A couple months ago, I was indie hacking away on my own project when I got an opportunity for some contract work from another bootstrapped entrepreneur here in Toronto. I didn't end up taking the contract for timing reasons, but we got along quite well on our initial call and so we kept in touch.

We went for social-distanced beers in a park one night and got into a great conversation sharing a bunch of business ideas we had been sitting on. It was amazing. I get to chat with founders on twitter and in online communities but sometimes nothing beats sitting beside someone else face-to-face in a passionate conversation over a couple beers. I don't personally know a lot of entrepreneurs, and specifically the kind that are up to speed with the "company of one" / bootstrapping mindset. All this to say, it was very energizing to meet someone who had similar values around building a business.

Probably a week went by, and I couldn't get one of the ideas we had been talking about out of my head. At first, I pitched him on hacking on it for a weekend side-project, but then pretty quickly realized that I was interested in pursuing the idea further as an actual business.

We ended up deciding that we should be intentional about deciding whether or not to partner up together and not end up in a vague situation where we don't understand the equity split, roles, etc. So we went through an exercise of answering a set of co-founder fit questions.

Co-founder fit exercise

I highly recommend this exercise. The one we found was just the first result on google. It asks 34 questions to determine if you have shared values, goals for the company size, personal priorities, roles and responsibilities, equity split, etc. We both wrote down our own answers in point form on our own time, and then jumped on a call to review and discuss. This call took 5 hours. We were exhausted by the end, but this exercise was so important. It solidified many reasons we would work well together, and it also shined light on some of the reasons why we may not want to partner up.

Why we were a good fit:

  • similar beliefs around keeping costs low, keeping a small company
  • complimentary skillset (I am a developer, he is in product/design, we both enjoy marketing)
  • similar beliefs around importance of diversity, inclusion, accessibility, and other cultural values

And there were many more. To be honest there were not many red flags, but there were a few reasons why we may decide not to partner:

Why we may not be a good fit:

  • I was leaning even smaller in company size long-term (2-5 people vs 20+ people)
  • Initial disagreement on equity split
  • Individual time/effort commitment (he runs another business as well)

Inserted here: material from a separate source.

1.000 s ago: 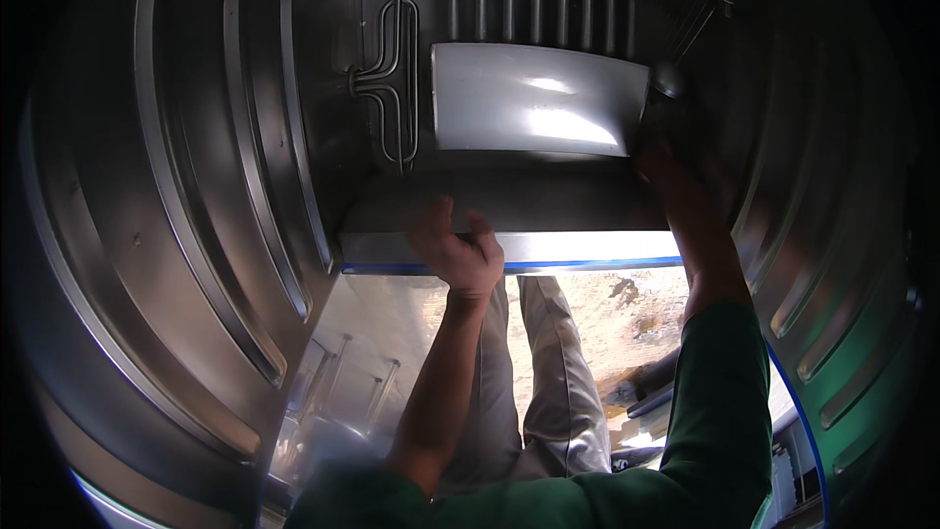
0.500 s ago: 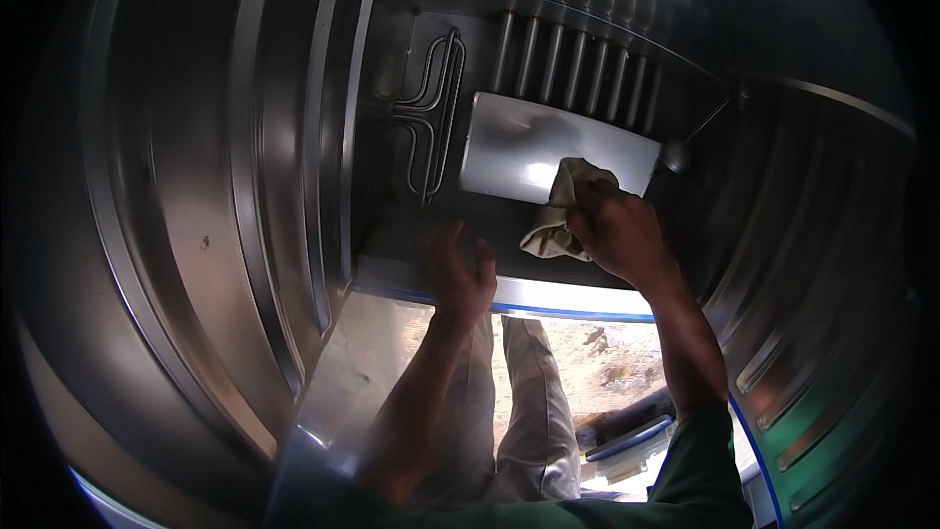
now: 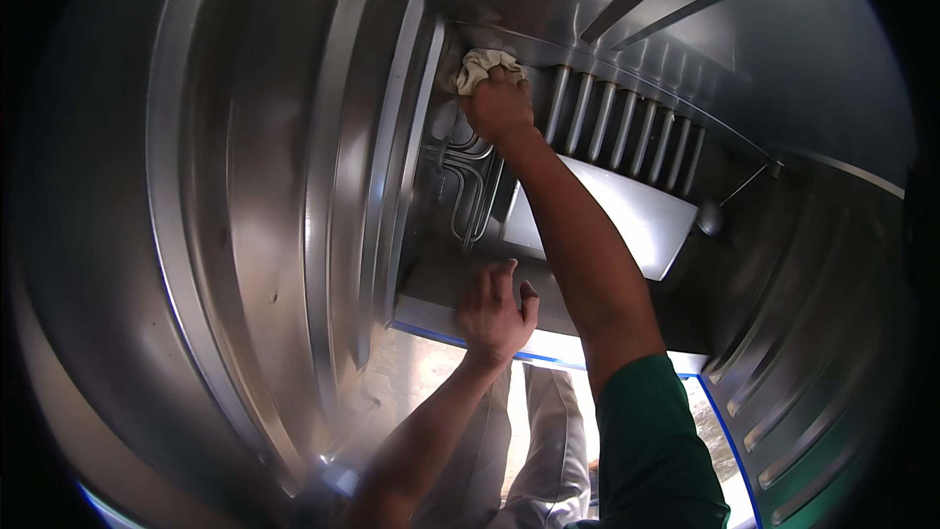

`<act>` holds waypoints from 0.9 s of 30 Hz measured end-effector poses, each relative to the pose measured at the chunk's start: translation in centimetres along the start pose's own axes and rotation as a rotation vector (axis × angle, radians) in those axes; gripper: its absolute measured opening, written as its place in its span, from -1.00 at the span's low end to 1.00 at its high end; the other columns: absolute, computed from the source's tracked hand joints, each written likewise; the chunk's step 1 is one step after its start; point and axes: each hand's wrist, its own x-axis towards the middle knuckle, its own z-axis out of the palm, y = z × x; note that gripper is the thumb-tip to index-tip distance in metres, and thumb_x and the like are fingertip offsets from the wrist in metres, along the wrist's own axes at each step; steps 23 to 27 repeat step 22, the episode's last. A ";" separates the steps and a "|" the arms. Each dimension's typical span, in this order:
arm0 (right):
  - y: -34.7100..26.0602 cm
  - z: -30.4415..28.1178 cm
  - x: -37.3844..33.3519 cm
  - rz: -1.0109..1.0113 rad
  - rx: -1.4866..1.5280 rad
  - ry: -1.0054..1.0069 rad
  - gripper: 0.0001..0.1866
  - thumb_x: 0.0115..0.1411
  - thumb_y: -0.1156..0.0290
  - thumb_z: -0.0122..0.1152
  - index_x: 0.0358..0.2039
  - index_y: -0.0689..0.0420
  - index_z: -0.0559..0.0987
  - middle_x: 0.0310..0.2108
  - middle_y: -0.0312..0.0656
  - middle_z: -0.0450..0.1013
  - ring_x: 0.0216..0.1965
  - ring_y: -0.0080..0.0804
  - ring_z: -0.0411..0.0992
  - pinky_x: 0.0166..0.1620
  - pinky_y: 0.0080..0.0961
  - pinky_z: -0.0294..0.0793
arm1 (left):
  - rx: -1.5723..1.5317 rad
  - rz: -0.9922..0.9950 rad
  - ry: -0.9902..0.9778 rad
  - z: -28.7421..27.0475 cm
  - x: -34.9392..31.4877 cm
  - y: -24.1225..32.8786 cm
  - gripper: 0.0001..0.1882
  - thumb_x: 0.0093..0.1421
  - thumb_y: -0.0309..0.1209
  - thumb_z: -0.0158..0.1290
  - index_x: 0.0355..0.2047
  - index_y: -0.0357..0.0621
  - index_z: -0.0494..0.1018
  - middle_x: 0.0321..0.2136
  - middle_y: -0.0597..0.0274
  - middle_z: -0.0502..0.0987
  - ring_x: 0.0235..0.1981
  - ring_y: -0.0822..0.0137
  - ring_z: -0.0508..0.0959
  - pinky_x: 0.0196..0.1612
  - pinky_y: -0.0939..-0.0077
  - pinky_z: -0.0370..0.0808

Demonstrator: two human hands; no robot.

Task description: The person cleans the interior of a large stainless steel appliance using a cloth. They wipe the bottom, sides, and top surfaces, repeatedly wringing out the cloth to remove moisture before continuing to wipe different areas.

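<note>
In my right hand is a crumpled beige cloth, pressed into the far left corner of a metal compartment. That arm reaches across a shiny rectangular metal plate. Just below the cloth, bent metal heating tubes are partly hidden by the hand. My left hand is near the compartment's front edge, fingers stretched and apart, holding nothing. Whether its palm touches the floor panel there, I cannot tell.
Ribbed metal walls rise on the left and right. A row of upright metal tubes lines the back. A float ball on a rod sits right of the plate. Blue film edges the front lip.
My right hand has carried the cloth from the plate's front edge to the far left corner. My left hand stays near the front edge. The whole view has shifted.
</note>
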 end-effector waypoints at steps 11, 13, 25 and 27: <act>2.5 -1.0 0.2 -0.027 0.288 -0.039 -0.61 0.32 0.13 0.06 -0.20 0.16 0.71 -0.05 0.04 0.58 0.10 -0.11 0.50 0.33 0.29 -0.06 | 0.017 0.039 -0.027 0.4 0.4 -0.2 -0.71 0.07 -0.28 0.14 -0.20 -0.12 0.56 -0.43 0.22 0.56 -0.42 0.17 0.58 -0.34 0.26 0.50; 2.2 -1.3 -1.9 -0.169 0.409 0.100 -0.65 0.30 0.17 0.10 -0.22 0.17 0.70 -0.09 0.06 0.59 -0.04 -0.03 0.56 0.30 0.06 0.16 | 0.023 0.046 -0.037 0.5 0.5 0.1 -0.73 0.07 -0.27 0.14 -0.24 -0.11 0.55 -0.45 0.22 0.55 -0.44 0.17 0.57 -0.35 0.24 0.49; -2.8 -1.2 -12.1 -0.331 0.934 -0.364 -0.56 0.24 0.45 0.22 0.15 0.17 0.55 0.03 -0.04 0.57 0.15 -0.23 0.49 0.29 -0.33 0.38 | 0.064 0.064 -0.090 0.6 -0.2 -0.1 -0.84 -0.03 -0.29 0.16 -0.54 0.00 0.41 -0.59 0.28 0.42 -0.50 0.22 0.50 -0.40 0.23 0.42; -2.8 -1.2 -12.1 -0.331 0.934 -0.364 -0.56 0.24 0.45 0.22 0.15 0.17 0.55 0.03 -0.04 0.57 0.15 -0.23 0.49 0.29 -0.33 0.38 | 0.064 0.064 -0.090 0.6 -0.2 -0.1 -0.84 -0.03 -0.29 0.16 -0.54 0.00 0.41 -0.59 0.28 0.42 -0.50 0.22 0.50 -0.40 0.23 0.42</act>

We managed to get over the equity split disagreement, and initially agreed that the reasons we should work together outweighed the reasons we shouldn't. It felt like 1+1 would equal 3 here. We decided that 50/50 was the way to go.

Signing the co-founder agreement ... almost

We drafted an agreement to split the shares of our not-yet-real company, and then it kind of sat there for a couple weeks with the intention of signing. At this point we had actually started working on the product a bit together, getting some designs together, making a prototype, and we kind of continued that for a couple weeks.

I actually invited him on to my podcast as a guest to talk about our decision to partner together, and this would kind of be our announcement about the decision. We recorded the episode, and then as usual, I edited it shortly after and set it to publish the next morning.

But then I had this wave of anxiety hit me pretty quickly after scheduling it. I had all these thoughts running through my head now that we were going to announce this. It was getting real. Some of the anxiety definitely came from my previous experience with co-founders. It is worth getting into that quickly.

Co-founder baggage

I had previously started a company with two other people. It was my first company and I had no idea how to go about splitting up equity. The part that was most challenging was that one person had another business on the go already. Still, I gave them a significant chunk of equity to be part of the team because they were subject matter experts. It was working well at first, but after a couple months, their other company was ramping up and ours was taking a back seat. I remember showing up to several weekly calls and being the only person there. It really sucked.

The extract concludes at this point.